Tuesday, December 30, 2025

7.0.0 - Dynamic Reimagination

 

What's Changed

This is major release that internally has reworked the "Dynamic" portion of the framework, along with a refactor of the "Registry" structure.  Nearly all of this is internal, and usually non-user facing, but there are some caveats.

Re-imagining Dynamic 

Since the beginnging of the framework, the goal has always been towards being dynamic. This included concepts like hot module reloading, route registration, and  updating database schemas on demand.  This has generally been working for nearly a decade, but there were a lot of edge cases that wouldn't work just right.  These stemmed around things like base classes, shared external types (type unions), etc.  Essentially indirection and complex structures, especially externalized, left us open for gaps.

With this release, hot module reloading is gone (along with heaps of supporting code).  The framework now supports running in a mode that will automatically restart the application on the appropriate file changes.  This has verifiably worked well with debuggers, and should provide a nearly identical experiance as compared to before.  

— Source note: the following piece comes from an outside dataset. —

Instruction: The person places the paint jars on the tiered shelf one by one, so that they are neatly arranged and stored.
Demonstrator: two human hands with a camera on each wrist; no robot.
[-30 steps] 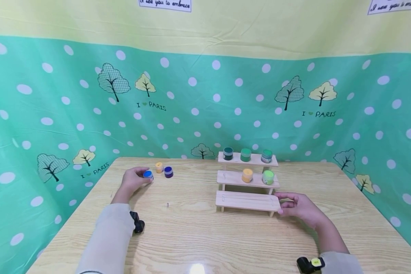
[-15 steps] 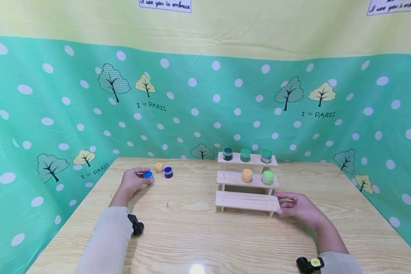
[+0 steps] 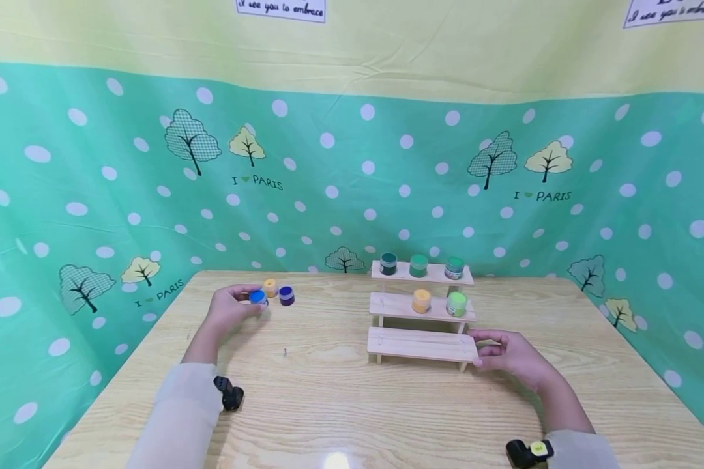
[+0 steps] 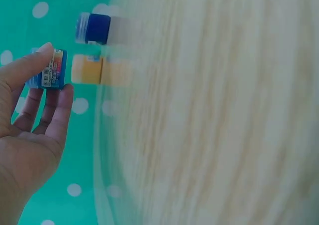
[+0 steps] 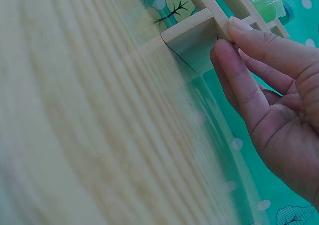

Additionally, when in development, theh framework will reconcile the database schema on startup. This means inspecting the existing database structure, and comparing to what we would have created if writing from scratch, and adjusting the difference.  This covers a litany of edge cases, the least not being switching branches, or making any other changes when the app isn't running.

Registry Unification

As we march closer to Typescript 7 (now with more Go), one of the biggest points of conflict will be the transformer logic the framework employs.  Before this release we had about 5 major transformer: cli, di, schema, model, test and web.  Each of these modules' transformer was doing nearly the same thing.  Check for decorators, add metadata, verify types.

With this release, all that remains are schema and test.  For schema, all the logic/metadata those other modules were collecting are either subsumed into the schema structure, or stored explicitly via the decorator and not the transformer.

This greatly reduces the surface needed to handle when looking towards Typescript 7.0. The goal will most likely be to port the typescript to Go and provide a native version of the transformers that can operate within a custom compiled version.

ES Module Migration

With the removal of the dyanmic module reloading, the last remaining piece keeping the framework supporting CommonJS has been removed.  This allows the framework to completely drop all "dual" support for CommonJS/ESM, and focus solely on ESM.  The codebase already supported  ESM, but this will allow for a more streamlined experience, as well as reduced burden for testing/verification.  Given ESM is the future, this is a natural optimization given the other changes in this release.

General Improvements

General house keeping (depenency bumps), down stream alignments (e.g. VS Code plugin), code hygenie are all on the list of general improvements. 

Whats Next?

The ecosystem is still waiting (5+ years now) on ES Decorators being fully ratified (including parameter decorators), including support for standalone functions.  Once all the necessary features are available within Typescript, the framework will overhaul decorator behavior, and allow for isolated functions where it make sense (e.g. DI factory functions, standlone web routes, caching, etc).

Also, with the notice that Typescript will be moving to Go for version 7+, we will continue to keep an eye on what the story is for custom code transformers.  There is a high chance the transformation logic, that is currently in Typescript will need to be ported to Go.